I frequently ask myself whether I am creating an addiction and therefore doing more harm than good with my opioid treatments-even when the patient insists that these drugs are the only things that help as they look to me for relief. Patients suffering with severe pain can complicate treatment further. If they feel you have an easy cure and are keeping it from them, it’s more difficult to convince them that mindfulness and exercise will eventually help them with their pain-just not in the same way as the instant relief from taking a pill.
It has taken much time, learning, and practice to feel more comfortable with these patient scenarios, and I still encounter challenges and ethical dilemmas with each new patient. But having learned from one patient’s suffering I believe I can help others avoid it.

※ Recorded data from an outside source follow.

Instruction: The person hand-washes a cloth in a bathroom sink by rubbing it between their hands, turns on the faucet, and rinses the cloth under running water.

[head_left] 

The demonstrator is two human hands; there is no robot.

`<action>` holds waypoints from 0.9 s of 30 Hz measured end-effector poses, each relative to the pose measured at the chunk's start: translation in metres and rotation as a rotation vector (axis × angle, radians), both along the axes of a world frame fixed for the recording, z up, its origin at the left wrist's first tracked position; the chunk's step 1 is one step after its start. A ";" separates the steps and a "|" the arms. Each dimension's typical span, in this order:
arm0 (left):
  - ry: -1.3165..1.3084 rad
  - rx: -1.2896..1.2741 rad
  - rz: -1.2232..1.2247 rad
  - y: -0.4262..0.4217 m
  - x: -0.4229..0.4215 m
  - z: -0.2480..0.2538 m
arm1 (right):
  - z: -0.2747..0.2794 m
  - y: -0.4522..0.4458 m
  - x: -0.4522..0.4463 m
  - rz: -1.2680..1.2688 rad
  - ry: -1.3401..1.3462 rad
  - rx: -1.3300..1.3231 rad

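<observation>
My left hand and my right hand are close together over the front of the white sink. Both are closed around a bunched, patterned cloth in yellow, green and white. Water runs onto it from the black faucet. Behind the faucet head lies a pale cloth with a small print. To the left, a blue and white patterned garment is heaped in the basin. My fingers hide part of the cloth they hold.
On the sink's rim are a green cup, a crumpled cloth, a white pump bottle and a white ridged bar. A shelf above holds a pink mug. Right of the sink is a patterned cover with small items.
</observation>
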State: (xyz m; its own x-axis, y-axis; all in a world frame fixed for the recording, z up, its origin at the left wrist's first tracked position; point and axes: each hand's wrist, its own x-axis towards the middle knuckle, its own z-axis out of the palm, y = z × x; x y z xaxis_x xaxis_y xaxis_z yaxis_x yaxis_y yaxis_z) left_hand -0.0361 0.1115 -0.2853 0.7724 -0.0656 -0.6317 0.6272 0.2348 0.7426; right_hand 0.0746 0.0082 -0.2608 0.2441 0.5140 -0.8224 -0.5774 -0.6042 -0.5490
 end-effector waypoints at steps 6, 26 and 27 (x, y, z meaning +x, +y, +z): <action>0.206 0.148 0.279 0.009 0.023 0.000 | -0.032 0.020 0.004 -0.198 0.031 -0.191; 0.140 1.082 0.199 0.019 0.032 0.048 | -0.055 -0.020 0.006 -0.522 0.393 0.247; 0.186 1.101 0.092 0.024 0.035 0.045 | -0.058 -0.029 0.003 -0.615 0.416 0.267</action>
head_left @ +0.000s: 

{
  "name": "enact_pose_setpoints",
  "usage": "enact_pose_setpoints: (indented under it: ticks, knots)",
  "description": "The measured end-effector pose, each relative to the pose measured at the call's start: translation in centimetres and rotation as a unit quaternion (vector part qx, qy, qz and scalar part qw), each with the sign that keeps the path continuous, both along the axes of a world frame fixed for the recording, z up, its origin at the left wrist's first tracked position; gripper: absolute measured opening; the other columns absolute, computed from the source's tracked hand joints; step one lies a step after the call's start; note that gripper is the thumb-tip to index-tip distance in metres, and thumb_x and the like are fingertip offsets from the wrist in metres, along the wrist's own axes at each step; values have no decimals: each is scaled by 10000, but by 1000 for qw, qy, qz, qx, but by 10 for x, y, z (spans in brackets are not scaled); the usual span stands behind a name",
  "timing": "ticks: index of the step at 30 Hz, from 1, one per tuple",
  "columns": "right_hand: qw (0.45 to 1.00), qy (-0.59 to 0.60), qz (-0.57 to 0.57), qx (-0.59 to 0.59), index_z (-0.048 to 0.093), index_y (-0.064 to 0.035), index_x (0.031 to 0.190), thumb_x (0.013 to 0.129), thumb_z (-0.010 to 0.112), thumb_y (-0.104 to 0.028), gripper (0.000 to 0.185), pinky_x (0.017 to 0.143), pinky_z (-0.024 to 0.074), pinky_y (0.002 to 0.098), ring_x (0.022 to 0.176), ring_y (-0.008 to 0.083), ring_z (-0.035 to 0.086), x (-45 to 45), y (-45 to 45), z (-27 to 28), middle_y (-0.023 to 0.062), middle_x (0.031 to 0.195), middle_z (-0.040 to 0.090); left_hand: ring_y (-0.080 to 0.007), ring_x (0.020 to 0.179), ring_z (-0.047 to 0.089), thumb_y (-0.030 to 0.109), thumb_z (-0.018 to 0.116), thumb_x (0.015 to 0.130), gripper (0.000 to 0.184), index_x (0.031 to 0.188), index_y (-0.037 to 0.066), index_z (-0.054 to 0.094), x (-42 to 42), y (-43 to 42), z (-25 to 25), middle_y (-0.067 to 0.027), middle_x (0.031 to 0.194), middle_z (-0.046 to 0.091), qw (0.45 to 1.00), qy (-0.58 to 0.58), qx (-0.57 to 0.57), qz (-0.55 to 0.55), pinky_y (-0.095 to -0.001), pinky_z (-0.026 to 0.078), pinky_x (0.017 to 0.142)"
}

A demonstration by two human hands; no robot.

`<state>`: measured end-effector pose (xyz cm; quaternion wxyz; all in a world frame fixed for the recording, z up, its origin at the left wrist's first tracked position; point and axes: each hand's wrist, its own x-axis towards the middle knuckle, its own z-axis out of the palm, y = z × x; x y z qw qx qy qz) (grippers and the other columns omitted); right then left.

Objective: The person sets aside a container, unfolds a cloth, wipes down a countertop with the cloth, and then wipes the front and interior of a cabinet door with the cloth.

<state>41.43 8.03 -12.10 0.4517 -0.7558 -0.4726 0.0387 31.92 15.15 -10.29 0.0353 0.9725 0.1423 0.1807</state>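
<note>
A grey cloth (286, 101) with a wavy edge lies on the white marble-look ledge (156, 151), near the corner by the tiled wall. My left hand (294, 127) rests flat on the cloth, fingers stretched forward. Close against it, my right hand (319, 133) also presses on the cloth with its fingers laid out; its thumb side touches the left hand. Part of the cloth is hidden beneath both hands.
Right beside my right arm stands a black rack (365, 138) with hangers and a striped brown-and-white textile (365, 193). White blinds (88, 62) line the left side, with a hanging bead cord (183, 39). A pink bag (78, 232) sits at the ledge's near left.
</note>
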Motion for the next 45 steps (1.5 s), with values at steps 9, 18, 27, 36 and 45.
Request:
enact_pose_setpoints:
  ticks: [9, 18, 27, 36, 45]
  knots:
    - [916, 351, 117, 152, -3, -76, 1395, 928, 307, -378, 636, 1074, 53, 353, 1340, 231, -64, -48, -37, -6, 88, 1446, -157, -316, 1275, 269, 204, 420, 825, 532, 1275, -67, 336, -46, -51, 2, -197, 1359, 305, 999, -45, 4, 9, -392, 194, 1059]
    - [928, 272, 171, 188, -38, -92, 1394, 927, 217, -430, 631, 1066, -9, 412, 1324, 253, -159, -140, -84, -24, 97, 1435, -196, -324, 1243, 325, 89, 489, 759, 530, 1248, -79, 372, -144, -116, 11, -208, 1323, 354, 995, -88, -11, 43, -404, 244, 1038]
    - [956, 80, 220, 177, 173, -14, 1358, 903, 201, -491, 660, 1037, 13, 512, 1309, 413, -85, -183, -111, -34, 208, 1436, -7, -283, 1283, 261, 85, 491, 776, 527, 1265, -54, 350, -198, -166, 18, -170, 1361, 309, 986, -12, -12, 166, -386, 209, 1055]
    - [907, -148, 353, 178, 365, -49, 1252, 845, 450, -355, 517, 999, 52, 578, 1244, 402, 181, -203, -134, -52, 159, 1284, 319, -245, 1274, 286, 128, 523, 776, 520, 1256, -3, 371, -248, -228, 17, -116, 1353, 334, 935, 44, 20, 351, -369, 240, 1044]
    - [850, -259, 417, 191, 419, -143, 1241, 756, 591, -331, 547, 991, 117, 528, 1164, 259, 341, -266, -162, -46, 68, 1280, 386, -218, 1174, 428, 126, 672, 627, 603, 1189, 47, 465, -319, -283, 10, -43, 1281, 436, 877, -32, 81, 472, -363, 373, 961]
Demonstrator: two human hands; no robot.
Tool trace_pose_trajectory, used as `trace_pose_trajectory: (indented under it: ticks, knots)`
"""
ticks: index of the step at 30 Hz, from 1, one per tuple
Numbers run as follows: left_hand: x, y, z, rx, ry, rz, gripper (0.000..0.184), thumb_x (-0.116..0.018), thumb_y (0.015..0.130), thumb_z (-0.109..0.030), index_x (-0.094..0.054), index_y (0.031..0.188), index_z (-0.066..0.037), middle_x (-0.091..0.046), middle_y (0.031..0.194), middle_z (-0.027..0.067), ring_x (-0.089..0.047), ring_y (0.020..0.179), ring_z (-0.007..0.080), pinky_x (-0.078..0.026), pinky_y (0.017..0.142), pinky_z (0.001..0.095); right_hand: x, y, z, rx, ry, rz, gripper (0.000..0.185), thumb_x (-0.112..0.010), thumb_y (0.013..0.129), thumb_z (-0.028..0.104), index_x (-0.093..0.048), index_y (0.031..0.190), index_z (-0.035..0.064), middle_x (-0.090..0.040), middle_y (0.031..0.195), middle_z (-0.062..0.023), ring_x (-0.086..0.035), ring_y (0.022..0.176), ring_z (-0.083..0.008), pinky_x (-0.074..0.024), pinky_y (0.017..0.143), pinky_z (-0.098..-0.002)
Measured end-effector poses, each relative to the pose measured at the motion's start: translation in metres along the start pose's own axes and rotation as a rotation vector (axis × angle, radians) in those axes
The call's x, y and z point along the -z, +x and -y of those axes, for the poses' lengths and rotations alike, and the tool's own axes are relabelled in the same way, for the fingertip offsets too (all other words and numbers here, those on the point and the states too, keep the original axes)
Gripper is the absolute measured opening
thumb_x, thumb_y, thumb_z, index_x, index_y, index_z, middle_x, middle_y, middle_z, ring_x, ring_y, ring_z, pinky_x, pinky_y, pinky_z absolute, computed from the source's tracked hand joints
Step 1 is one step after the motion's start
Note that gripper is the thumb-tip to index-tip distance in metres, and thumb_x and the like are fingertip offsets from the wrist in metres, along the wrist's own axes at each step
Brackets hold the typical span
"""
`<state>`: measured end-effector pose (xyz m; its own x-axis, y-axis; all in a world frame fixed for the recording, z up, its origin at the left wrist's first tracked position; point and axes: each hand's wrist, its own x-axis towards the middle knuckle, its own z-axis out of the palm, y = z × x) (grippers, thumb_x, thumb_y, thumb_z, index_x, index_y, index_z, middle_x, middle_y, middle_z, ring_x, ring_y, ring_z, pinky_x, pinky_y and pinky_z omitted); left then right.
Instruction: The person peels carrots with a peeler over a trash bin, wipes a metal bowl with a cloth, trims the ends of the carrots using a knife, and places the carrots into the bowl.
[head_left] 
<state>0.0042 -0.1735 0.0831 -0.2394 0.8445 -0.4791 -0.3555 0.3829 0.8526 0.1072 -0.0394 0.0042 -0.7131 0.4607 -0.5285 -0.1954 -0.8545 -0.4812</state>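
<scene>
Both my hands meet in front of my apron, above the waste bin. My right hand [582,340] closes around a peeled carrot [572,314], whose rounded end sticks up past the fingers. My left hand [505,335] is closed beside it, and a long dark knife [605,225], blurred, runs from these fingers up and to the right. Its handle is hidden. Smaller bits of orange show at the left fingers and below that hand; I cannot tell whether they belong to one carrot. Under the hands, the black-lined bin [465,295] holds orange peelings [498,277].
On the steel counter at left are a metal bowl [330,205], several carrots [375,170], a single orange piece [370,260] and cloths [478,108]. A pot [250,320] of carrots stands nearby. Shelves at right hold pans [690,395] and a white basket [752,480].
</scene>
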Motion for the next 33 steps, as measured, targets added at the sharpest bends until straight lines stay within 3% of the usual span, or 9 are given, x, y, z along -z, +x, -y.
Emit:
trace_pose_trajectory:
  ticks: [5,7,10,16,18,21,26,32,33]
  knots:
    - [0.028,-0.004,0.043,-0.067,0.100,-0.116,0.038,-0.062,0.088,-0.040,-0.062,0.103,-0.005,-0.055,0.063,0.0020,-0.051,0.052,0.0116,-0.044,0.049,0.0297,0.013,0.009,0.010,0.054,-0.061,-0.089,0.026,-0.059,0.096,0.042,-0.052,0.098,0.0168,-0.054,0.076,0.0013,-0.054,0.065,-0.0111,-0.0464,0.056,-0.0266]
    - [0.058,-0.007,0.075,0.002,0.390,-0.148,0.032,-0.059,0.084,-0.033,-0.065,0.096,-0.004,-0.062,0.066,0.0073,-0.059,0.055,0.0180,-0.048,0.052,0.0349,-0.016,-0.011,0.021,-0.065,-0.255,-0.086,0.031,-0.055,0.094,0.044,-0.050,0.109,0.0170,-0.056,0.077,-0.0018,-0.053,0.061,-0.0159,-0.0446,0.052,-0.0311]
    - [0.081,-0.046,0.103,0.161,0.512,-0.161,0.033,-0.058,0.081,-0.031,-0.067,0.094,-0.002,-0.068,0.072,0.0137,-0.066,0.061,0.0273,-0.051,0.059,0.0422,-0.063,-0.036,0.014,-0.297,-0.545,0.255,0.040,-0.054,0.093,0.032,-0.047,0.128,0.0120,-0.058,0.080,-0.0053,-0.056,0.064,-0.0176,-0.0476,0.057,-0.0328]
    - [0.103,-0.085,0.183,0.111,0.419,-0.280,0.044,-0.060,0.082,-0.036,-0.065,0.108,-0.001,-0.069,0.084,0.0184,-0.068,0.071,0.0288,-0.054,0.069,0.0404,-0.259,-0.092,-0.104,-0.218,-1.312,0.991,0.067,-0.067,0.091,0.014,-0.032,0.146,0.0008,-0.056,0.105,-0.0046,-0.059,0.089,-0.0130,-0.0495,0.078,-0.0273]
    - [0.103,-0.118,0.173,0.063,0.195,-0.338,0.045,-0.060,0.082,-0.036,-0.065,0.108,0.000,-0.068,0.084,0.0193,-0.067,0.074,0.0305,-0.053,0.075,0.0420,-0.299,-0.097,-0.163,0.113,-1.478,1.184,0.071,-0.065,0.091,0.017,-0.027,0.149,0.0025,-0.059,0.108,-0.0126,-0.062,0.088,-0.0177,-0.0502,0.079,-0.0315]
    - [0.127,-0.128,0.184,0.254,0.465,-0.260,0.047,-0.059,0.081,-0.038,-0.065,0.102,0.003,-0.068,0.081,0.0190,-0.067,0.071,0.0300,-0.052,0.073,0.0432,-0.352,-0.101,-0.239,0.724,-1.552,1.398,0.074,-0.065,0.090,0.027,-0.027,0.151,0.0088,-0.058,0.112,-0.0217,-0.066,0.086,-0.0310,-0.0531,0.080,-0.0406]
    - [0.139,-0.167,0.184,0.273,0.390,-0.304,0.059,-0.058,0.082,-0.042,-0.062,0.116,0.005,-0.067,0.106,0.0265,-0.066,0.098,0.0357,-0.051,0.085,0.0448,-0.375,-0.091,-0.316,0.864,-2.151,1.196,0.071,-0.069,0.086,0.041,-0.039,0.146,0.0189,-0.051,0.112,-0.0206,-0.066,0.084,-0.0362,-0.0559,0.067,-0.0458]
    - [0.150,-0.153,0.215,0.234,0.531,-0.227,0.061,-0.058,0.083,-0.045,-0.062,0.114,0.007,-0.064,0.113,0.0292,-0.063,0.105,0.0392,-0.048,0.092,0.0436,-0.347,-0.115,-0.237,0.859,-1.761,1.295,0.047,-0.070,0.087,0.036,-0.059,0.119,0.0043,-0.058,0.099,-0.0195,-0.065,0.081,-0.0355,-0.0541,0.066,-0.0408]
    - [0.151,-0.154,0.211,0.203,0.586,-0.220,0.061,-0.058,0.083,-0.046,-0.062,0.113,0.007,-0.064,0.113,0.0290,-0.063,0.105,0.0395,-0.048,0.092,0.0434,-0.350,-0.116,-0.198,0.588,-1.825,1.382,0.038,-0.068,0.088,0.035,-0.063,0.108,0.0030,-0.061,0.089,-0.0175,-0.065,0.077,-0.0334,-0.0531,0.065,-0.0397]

Sir William Osler, the “father of modern medicine,” said, “As physicians we should strive to cure a few, help most, but comfort all.” There are so many medications and treatments available to us as physicians today, but at what cost? Perhaps when considering our ethical questions of beneficence vs. non-maleficence we need to remember that although we have access to medications that can ease suffering, there are consequences and trade-offs to using them. Most of our patients will land in the “comfort all” category not by what we prescribe, but by our offering an empathetic ear, listening to their story, and discovering what they, as individuals, really need.